Classic Muscle Cars

 by Tonyb

Muscle Cars usually refer to high performance autos. They could be American or Australian and usually mean a 2 door rear wheel drive car with a powerful V8 engine. A V engine has eight cylinders with two fours set at right angles but could be at a narrower angle. The camshaft is driven by all eight pistons.

Fans agree that classic muscle cars were produced in the 60's and 70's and were used for racing and street use. In fact the term muscle car was not even used until after production had ceased.

Plymouth Duster 340

Plymouth Duster 340

One of the first muscle cars was the Oldsmobile Rocket 88, 1949 and it had a new high compression overhead valve V8. In 1950 the Rocket won 8 out of 10 races in NASCAR. This success with it's 135 horsepower V8 ensured that it was confirmed as the first Muscle car.

In 1955 Chrysler along with other manufacturers brought out the C-300 and this became the new NASCAR star and at the same time was advertised as America's Most powerful car, the best handling muscle car and the fastest reaching 130 mph and 0-60 in 9.8 seconds.

A couple of years later the Rambler Rebel was the fastest American Sedan with 0-60 in 7.5 seconds from it's 255 horsepower engine. This car was only available in silver with gold trimmings and in 1957 1500 Rambler Rebels were built. The car was produced in various models until 1968 and then it was dropped and called the AMC Rebel.

In the middle and late 60's AMC with it's Rambler Marlin competes with the Plymouth Barracuda and Ford Mustang for top performance. Competition by the Detroit manufacturers made it possible to choose even larger engines with up to as much as 450 horsepower.

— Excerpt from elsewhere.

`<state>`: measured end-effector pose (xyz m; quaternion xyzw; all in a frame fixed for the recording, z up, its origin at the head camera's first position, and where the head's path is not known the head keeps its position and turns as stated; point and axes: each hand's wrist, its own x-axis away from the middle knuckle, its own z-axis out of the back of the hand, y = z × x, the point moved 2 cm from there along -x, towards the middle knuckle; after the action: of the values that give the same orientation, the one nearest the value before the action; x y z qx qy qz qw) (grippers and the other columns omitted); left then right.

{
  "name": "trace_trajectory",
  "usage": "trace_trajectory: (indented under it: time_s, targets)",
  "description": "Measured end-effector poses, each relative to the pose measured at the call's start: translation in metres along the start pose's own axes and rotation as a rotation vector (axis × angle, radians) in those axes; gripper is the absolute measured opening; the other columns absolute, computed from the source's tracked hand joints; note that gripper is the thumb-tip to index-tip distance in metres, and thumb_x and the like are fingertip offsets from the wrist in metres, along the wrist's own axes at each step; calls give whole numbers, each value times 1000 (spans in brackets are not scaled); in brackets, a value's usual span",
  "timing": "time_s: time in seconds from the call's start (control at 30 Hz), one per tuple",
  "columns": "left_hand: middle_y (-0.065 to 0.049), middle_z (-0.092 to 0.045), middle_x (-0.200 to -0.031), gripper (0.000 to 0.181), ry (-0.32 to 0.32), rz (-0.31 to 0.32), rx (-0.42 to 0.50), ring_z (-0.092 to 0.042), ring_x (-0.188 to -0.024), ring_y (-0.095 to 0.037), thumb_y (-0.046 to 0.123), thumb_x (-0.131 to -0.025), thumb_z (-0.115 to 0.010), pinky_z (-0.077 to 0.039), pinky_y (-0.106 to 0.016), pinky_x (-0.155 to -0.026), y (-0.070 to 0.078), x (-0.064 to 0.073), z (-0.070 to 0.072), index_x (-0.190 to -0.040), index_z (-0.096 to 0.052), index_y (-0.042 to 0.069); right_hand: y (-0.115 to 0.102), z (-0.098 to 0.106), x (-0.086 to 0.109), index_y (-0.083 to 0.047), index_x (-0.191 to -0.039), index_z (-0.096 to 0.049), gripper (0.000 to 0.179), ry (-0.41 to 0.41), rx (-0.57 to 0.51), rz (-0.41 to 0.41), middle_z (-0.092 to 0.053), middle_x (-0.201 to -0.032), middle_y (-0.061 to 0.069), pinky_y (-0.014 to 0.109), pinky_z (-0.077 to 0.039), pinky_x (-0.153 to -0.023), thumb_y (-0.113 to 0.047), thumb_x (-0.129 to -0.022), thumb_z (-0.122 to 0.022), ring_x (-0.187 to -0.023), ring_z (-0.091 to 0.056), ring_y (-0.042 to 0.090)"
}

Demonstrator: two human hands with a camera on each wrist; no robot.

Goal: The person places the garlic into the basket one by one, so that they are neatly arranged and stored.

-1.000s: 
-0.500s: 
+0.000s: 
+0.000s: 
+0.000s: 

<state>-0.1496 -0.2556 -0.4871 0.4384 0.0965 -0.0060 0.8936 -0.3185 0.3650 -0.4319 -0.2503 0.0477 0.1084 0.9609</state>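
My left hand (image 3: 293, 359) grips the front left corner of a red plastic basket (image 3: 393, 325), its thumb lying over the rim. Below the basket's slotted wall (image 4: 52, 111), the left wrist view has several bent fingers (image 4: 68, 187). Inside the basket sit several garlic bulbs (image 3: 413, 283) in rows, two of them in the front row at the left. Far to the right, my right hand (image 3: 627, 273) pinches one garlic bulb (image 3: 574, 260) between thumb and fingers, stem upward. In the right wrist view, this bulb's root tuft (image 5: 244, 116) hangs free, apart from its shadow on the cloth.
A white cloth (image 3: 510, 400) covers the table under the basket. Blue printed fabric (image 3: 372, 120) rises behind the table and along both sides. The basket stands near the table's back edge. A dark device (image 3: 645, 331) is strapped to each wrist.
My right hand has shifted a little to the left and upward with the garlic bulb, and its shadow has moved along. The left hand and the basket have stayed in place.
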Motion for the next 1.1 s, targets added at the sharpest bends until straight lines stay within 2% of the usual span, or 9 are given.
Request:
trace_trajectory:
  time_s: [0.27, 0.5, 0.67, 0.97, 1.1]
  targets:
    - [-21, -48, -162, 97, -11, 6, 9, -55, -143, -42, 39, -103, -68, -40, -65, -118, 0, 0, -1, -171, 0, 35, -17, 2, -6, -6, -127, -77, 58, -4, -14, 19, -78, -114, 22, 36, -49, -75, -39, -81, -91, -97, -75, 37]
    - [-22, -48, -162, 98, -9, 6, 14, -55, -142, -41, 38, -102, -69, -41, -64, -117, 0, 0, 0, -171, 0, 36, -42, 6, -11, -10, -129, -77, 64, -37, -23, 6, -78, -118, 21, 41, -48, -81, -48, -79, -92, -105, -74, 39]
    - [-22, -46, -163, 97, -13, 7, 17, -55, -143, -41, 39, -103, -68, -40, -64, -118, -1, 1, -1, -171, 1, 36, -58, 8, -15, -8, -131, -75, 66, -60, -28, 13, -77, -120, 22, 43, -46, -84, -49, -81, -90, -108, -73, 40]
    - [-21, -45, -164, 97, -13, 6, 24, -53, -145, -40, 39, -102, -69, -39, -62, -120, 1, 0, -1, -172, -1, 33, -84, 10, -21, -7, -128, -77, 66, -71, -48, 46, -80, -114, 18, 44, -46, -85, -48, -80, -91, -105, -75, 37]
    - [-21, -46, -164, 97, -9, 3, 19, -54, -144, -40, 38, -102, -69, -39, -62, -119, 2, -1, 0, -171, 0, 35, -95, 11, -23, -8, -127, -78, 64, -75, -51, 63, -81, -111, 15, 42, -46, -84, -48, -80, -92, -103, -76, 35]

Also around 1968 budget muscle cars became available, these were lighter and cheaper. Examples are the Plymouth Road Runner, the Plymouth Duster, and the Dodge Super Bee. The 1970 Plymouth GTX 440 came in at a price of $3355 with more performance per dollar than most other muscle cars for sale in that era.

In the early 1970's, guess what, the safety lobby decided that offering powerful cars perhaps with handling problems to young people was not a good idea any more, high insurance levies, air pollution problems, oil embargoes and petrol rationing slowly brought an end to the big engine muscle cars. If you are patient and browse the advertisements in specialist magazines and on the internet you can still find classic muscle cars for sale.